Why do the spinoffs?
RR Donnelley split up into three companies which itself could create some market uncertainty (seems to have today at least) as investors digest the prospects for each separate business.  Donnelley Financial appears to be the best business of the three, but to complicate matters RRD CEO Thomas Quinlan jumped to what looks like the 'garbage barge' retail printing business (LSC Communications) and the remaining RRD will be maintaining a 19.25% interest in both spin-offs for up to a year which could result in exchange offers for fans of those transactions.
But overall, the spinoffs seem to be designed to separate the headwind facing business, LSC Communications, from the parent that has moved to a more value add business model.  Secondarily highlighting the high margin, low capital intensive financial communications business (DFIN) from the parent, which should lead to DFIN trading at a higher valuation.  Most of the legacy pensions, PP&E, and other old-economy like cash drags will be either going to LSC Communications or staying with RR Donnelley.

Management
Daniel Leib, the old CFO of RRD, is now the CEO of DFIN.  He's been the CFO of RRD for many years and before that was their internal M&A and strategy lead.  I generally like when CFO's take over the head job, especially of a company like DFIN that is expected to generate a lot of free cash which management will need to allocate and DFIN's entire business model is based around financial statements and regulatory disclosures, Daniel Leib as a former CFO should be intimately aware of these challenges from a client prospective.  The board will be led by Chairman Richard Crandell, 77, he like the rest of the board don't appear to have much of a printing industry background, more technology and software, lending more credit to the strategy of shifting the company to software products.

Valuation
Donnelley Financial will be substantially asset-light, they outsource much of the physical printing during peak times around proxy season, and have minimal capital expenditures ($20-30MM) as they shift their business to more software and cloud offerings.

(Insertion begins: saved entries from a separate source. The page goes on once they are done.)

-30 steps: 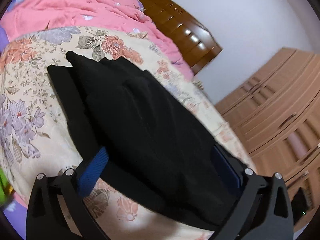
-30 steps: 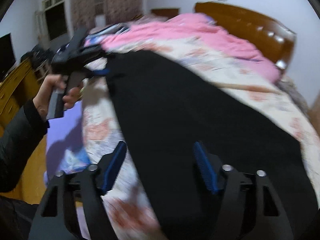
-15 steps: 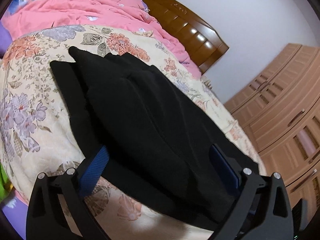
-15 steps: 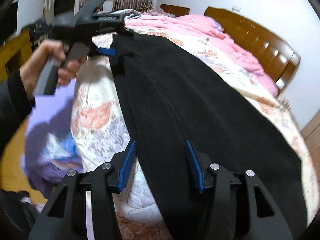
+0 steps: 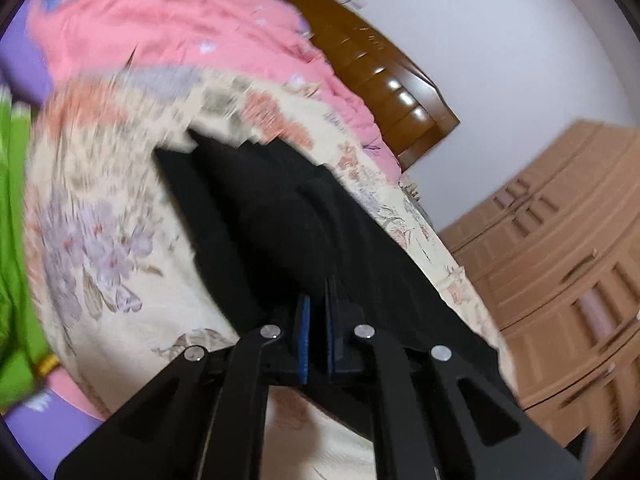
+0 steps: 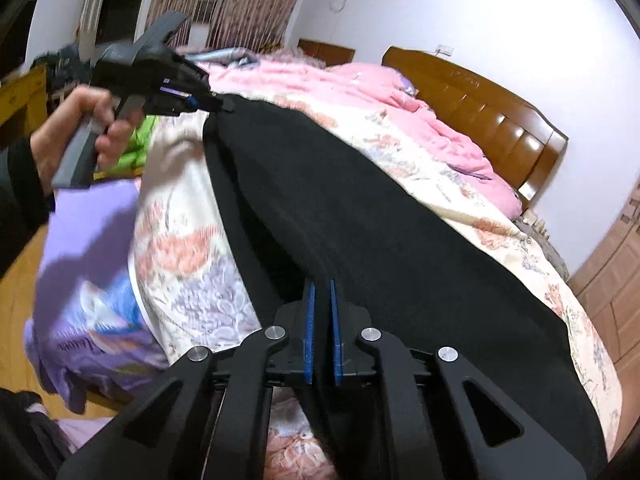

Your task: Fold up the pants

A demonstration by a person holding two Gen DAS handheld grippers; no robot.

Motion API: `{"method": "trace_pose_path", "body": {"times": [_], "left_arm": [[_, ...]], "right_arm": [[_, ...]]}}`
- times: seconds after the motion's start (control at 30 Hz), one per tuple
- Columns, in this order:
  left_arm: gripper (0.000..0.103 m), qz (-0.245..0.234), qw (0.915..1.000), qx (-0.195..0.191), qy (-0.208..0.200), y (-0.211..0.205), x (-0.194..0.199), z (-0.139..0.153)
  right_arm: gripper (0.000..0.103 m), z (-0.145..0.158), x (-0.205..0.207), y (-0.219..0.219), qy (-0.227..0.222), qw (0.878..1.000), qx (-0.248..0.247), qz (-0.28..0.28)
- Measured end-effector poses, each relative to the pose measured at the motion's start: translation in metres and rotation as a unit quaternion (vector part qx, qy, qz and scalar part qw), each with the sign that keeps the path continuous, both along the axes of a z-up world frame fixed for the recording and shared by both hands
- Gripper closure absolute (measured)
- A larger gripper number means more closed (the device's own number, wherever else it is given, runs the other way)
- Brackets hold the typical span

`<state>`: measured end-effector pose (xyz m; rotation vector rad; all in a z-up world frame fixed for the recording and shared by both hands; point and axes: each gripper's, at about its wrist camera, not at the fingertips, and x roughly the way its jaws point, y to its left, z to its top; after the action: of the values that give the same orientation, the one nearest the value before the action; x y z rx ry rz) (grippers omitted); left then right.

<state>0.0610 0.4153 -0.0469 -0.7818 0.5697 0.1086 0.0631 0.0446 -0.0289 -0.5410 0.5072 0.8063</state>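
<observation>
The black pants point(image 6: 360, 216) lie long across the bed point(image 6: 180, 248), and the left tool point(image 6: 208, 102) at upper left and the right tool point(image 6: 322, 320) at bottom centre are each clamped on one near edge, probably to lift that side over for the fold.

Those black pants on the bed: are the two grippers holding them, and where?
Yes. Both are shut on the pants: the left gripper pinches one end, the right gripper the near edge at the other end.

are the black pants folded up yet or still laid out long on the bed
Laid out long. The black pants stretch full length across the floral bedspread, with the left gripper and right gripper each shut on an end.
</observation>
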Motion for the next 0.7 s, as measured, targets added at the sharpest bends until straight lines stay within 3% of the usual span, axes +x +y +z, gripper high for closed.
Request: {"method": "trace_pose_path", "body": {"times": [0.1,0.17,0.27,0.37,0.4,0.47,0.5,0.53,0.57,0.6,0.7], "left_arm": [[0.097,0.0,0.9987,0.05,0.0,-0.016,-0.007,0.021],[0.097,0.007,0.9979,0.062,0.019,-0.017,-0.009,0.017],[0.097,0.016,0.9962,0.048,0.071,-0.009,0.001,-0.016],[0.094,0.014,0.9977,0.035,0.056,-0.003,-0.002,-0.025],[0.091,0.012,0.9977,0.036,0.057,-0.002,-0.003,-0.022],[0.074,0.017,0.9966,0.047,0.065,-0.004,-0.005,-0.014],[0.04,0.031,0.9944,0.067,0.075,-0.008,-0.009,-0.004],[0.009,0.054,0.9908,0.092,0.083,-0.014,-0.014,0.006],[0.005,0.08,0.9861,0.122,0.078,-0.021,-0.02,0.017],[0.003,0.099,0.9806,0.162,0.049,-0.038,-0.03,0.035],[0.002,0.033,0.9745,0.222,0.001,-0.092,-0.021,0.066]], "right_arm": [[0.096,-0.004,0.001,-0.003,0.02,1.0,-0.003,0.009],[0.096,-0.018,0.005,0.0,0.039,0.999,-0.018,0.013],[0.096,-0.032,0.002,0.006,0.051,0.998,-0.026,0.017],[0.088,-0.026,0.004,0.004,0.08,0.996,-0.022,0.021],[0.079,-0.022,0.004,0.0,0.097,0.995,-0.02,0.027],[0.046,-0.01,0.0,-0.013,0.11,0.993,0.009,0.03],[0.023,0.001,-0.002,-0.028,0.107,0.993,0.038,0.026],[0.019,0.01,-0.001,-0.043,0.105,0.992,0.064,0.016],[0.019,0.015,0.002,-0.053,0.109,0.991,0.078,0.007],[0.019,0.02,0.009,-0.07,0.113,0.989,0.092,-0.015],[0.019,0.024,0.038,-0.104,0.104,0.983,0.101,-0.112]]}}
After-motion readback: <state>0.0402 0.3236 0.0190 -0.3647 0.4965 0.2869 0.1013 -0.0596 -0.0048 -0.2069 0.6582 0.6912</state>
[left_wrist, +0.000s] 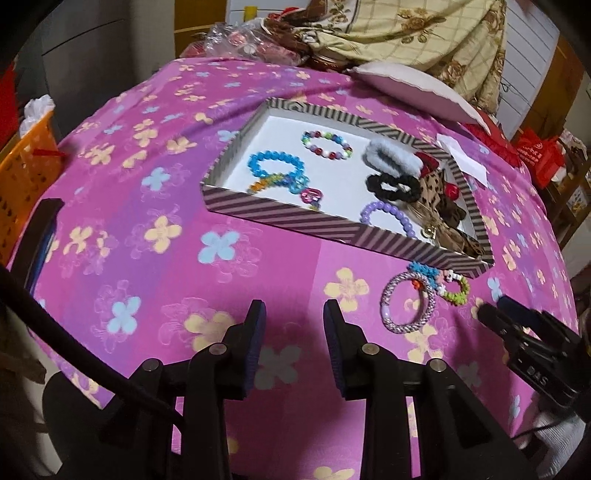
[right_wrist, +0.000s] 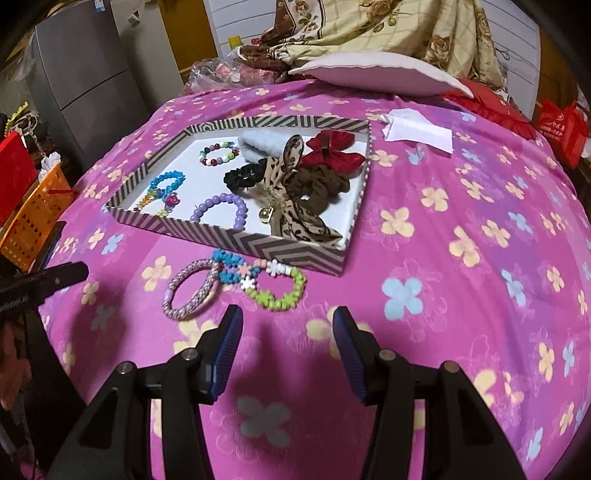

New IPOs and deal making activity was a little muted during the first half of the year, particularly the first quarter, pushing down DFIN's numbers year over year.  I'm going to use a rough $200MM EBITDA number, below the current run rate to account for both some peak market activity risk and the inherent carve out risk of using proforma Form 10-12 numbers.  DFIN has approximately $600MM in net debt and 32.4 million shares outstanding (which includes the stake retained by RRD), at $24.50 per share, DFIN is trading at 7x EBITDA for a mostly recurring revenue stream, with strong margins and minimal cap ex requirements.  Seems too cheap to me.